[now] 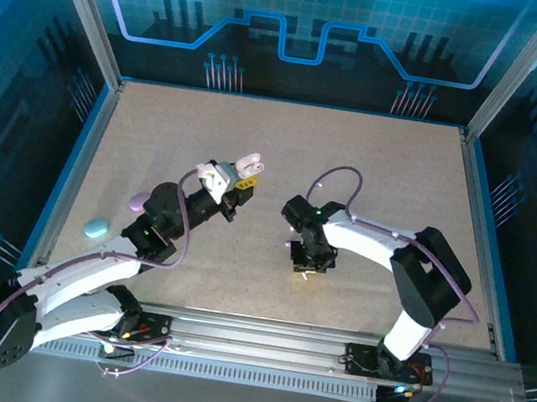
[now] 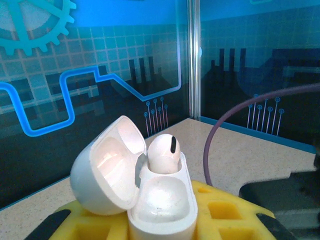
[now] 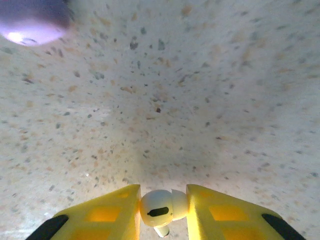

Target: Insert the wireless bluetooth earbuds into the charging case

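Note:
In the left wrist view a white charging case (image 2: pixel 162 212) sits upright between my left gripper's (image 2: pixel 162 227) yellow fingers (image 2: pixel 227 212), lid (image 2: pixel 102 175) swung open to the left. One white earbud (image 2: pixel 164 152) is seated in its far socket; the near socket holds nothing. From above, that case (image 1: pixel 249 165) is raised at the table's middle, ahead of the left gripper (image 1: pixel 219 182). My right gripper (image 1: pixel 306 265) points down at the table. Its yellow fingers (image 3: pixel 107 215) press both sides of a second white earbud (image 3: pixel 159 209), stem toward the camera.
A purple pebble-like case (image 1: pixel 135 203) and a teal one (image 1: pixel 96 228) lie on the speckled table (image 1: pixel 383 178) beside the left arm. The purple case (image 3: pixel 30 25) also shows blurred at the upper left of the right wrist view. Metal posts and blue walls ring the table.

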### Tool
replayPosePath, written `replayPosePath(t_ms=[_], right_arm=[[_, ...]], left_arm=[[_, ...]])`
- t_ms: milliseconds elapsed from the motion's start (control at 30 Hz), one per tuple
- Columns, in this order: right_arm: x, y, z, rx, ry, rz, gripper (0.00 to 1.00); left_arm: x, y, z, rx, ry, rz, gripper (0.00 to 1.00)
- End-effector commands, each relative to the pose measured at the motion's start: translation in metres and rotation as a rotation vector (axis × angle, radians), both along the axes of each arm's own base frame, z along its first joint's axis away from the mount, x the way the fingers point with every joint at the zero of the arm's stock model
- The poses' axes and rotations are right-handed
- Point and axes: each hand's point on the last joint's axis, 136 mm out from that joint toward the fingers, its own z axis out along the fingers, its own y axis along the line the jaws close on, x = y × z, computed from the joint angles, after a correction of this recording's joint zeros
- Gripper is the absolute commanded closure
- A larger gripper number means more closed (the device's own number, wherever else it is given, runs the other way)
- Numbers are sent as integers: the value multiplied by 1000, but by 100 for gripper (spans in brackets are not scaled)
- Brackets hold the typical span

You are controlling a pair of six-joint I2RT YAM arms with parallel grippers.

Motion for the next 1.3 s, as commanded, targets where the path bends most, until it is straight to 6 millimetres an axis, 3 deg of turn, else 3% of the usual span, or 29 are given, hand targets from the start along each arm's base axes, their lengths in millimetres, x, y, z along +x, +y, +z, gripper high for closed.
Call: replayPosePath(t_ms=[0, 100, 367, 467, 567, 700, 900, 1267], right_arm=[[22, -6, 42, 52, -166, -17, 70], [37, -11, 85, 112, -318, -23, 70], [66, -9, 246, 446, -823, -26, 72], [66, -5, 292, 534, -923, -8, 73], [65, 2, 318, 613, -958, -1, 73], [66, 13, 328, 695, -964, -7, 73], [69, 18, 319, 715, -942, -32, 73], [71, 20, 303, 696, -903, -41, 72]], left_arm=[[1, -6, 28, -75, -41, -36, 77], [5, -13, 26, -102, -10, -57, 77], [11, -58, 15, -143, 46, -153, 78], [13, -76, 12, -154, 49, -176, 78], [15, -93, 11, -164, 46, -185, 78], [16, -112, 12, -182, 33, -188, 78], [14, -130, 14, -199, 5, -193, 77], [13, -131, 18, -214, -6, -180, 77]])
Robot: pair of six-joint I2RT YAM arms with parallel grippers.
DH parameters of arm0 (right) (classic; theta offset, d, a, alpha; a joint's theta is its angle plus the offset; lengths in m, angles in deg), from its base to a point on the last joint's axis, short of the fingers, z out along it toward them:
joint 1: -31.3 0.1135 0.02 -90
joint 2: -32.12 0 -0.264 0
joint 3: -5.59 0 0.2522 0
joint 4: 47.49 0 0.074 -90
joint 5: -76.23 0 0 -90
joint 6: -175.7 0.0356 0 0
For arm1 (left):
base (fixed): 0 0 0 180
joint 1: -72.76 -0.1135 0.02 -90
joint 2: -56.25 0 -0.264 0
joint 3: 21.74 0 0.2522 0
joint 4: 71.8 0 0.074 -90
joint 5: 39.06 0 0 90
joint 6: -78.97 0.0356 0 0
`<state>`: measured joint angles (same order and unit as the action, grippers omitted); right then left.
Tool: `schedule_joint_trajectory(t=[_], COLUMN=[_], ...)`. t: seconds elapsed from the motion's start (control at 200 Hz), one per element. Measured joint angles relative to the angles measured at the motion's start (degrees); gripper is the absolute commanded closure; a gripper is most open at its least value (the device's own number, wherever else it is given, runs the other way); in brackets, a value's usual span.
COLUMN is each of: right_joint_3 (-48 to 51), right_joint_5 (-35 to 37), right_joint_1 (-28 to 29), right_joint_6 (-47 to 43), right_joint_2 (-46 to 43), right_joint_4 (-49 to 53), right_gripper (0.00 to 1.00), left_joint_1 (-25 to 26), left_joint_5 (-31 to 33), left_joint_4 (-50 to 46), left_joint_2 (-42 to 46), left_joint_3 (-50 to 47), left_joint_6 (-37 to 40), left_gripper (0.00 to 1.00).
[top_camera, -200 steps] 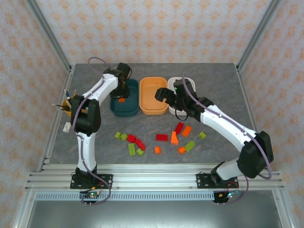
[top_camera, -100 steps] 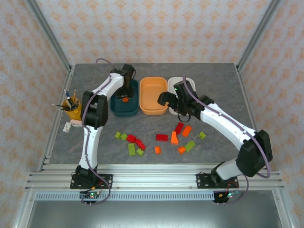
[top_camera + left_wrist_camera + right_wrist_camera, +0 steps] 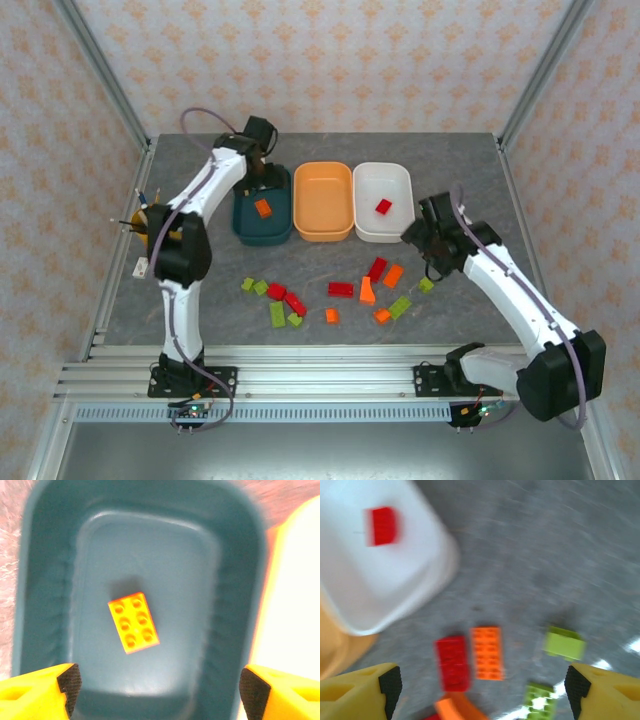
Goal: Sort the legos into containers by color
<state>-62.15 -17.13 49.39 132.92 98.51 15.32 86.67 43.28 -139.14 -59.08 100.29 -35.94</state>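
My left gripper point(image 3: 262, 175) hangs open over the dark teal container point(image 3: 243, 222). An orange lego point(image 3: 263, 208) lies flat on that container's floor, free of the fingers. In the left wrist view the same orange lego point(image 3: 133, 622) rests inside the teal container point(image 3: 45, 580), above my open left gripper point(image 3: 157, 690). The orange container point(image 3: 323, 235) holds nothing. A red lego point(image 3: 384, 206) lies in the white container point(image 3: 365, 225). My right gripper point(image 3: 425, 238) is open above the table, over a red lego point(image 3: 452, 662), an orange lego point(image 3: 487, 652) and a green lego point(image 3: 563, 642).
Several red, orange and green legos lie scattered across the near middle of the table, from a green one point(image 3: 248, 285) to another green one point(image 3: 426, 285). A yellow cup of pencils point(image 3: 152, 225) and a small white block point(image 3: 141, 267) stand at the left edge.
My left gripper has opened and the orange lego now lies in the teal container. My right arm has swung away from the white container toward the front right, uncovering the red lego there.
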Motion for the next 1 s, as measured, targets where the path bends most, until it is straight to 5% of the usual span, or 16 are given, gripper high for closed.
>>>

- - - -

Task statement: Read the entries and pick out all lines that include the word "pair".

Task response:
You are controlling a pair of six-joint I2RT YAM arms with parallel grippers.
Robot: pair of six-joint I2RT YAM arms with parallel grippers.

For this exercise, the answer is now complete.